Odeur de mousse et d’eau sous les feuilles, un matin de printemps.
Les buissons brillent de leurs bourgeons sucrés et les arbres offrent l’étoffe de leurs troncs attentifs, corps palpitants sous l’écorce.
Le feuillage s’éclaire d’or tout là haut.
Au détour du chemin une prairie, bordée de peupliers, de roseaux, le long d’une rivière aux pierres rougeoyantes.
L’instant vibre de vent, de lumière et invite à l’oubli.
Vert lustré de l’herbe, ocre chaud de la terre où cheminent de petites fourmis, insectes nonchalants, fleurs sauvages aux senteurs d’autrefois.
Mystère d’une harmonie de couleurs, d’odeurs et d’une vie secrète ; j’entre par tout le corps et le souffle, dans cet instant suspendu qui me transporte et m’irradie.

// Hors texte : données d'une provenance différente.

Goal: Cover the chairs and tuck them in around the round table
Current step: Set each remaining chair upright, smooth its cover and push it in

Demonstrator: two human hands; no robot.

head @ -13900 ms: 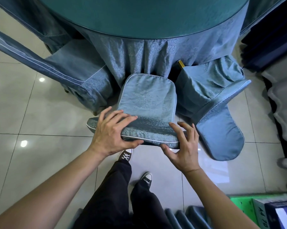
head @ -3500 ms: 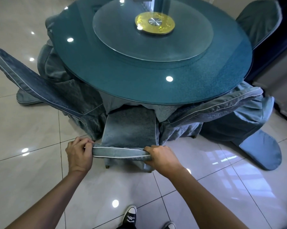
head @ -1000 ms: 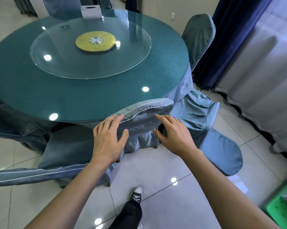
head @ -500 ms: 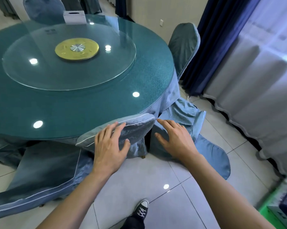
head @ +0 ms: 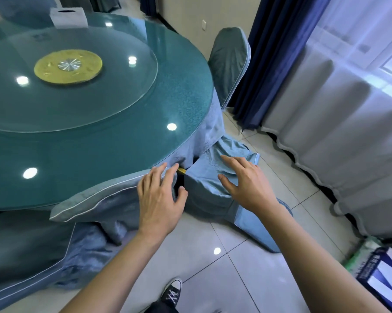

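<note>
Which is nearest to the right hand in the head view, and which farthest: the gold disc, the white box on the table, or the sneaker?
From the right hand:
1. Sneaker, below on the floor.
2. Gold disc, left at the table's centre.
3. White box, far side of the table.

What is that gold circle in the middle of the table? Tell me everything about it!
The gold disc is round, flat and shiny, and looks like metal. At its middle sits a smaller silver hub with lines fanning out like a star. The disc lies at the centre of a clear glass turntable, though whether on top of the glass or under it cannot be told. The turntable rests on the round teal table. Neither hand touches the disc.
</note>
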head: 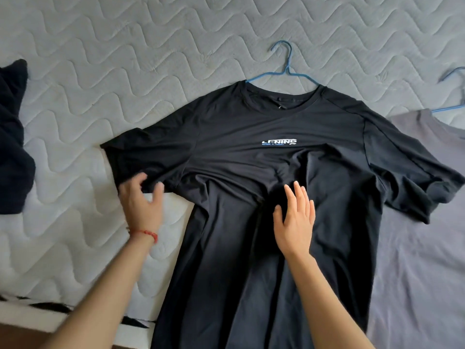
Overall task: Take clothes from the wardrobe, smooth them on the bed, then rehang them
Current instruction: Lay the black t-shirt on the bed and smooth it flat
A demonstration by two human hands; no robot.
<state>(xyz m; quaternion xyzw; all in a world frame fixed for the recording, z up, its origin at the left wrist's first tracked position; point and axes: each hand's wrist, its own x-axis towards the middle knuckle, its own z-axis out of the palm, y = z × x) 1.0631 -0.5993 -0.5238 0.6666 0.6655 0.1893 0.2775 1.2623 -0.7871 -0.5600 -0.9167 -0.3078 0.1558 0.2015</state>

Toute cette beauté qui ne s’offre sans doute à l’âme qu’aux instants de contemplation silencieuse et que l’on boit avec avidité par tous les sens au point de devenir herbe, terre, neige, vagues, ciel, bouquet de couleurs, d’odeurs et de saisons.
Beauté qui nous arrache au monde par l’étreinte d’un arbre en fleurs dans la lumière, l’odeur timide des violettes ou envoûtante des mimosas, le frisson d’un oiseau surpris, la parole échevelée du vent.
Beauté aussi dans la trace des souvenirs convoqués, irrigués par les sensations, palimpseste ou chant qui s’écrit depuis l’enfance et tremble au fond de nous.
Espace indicible et vibrant de mots, tissé en nous et qu’approche parfois le poème.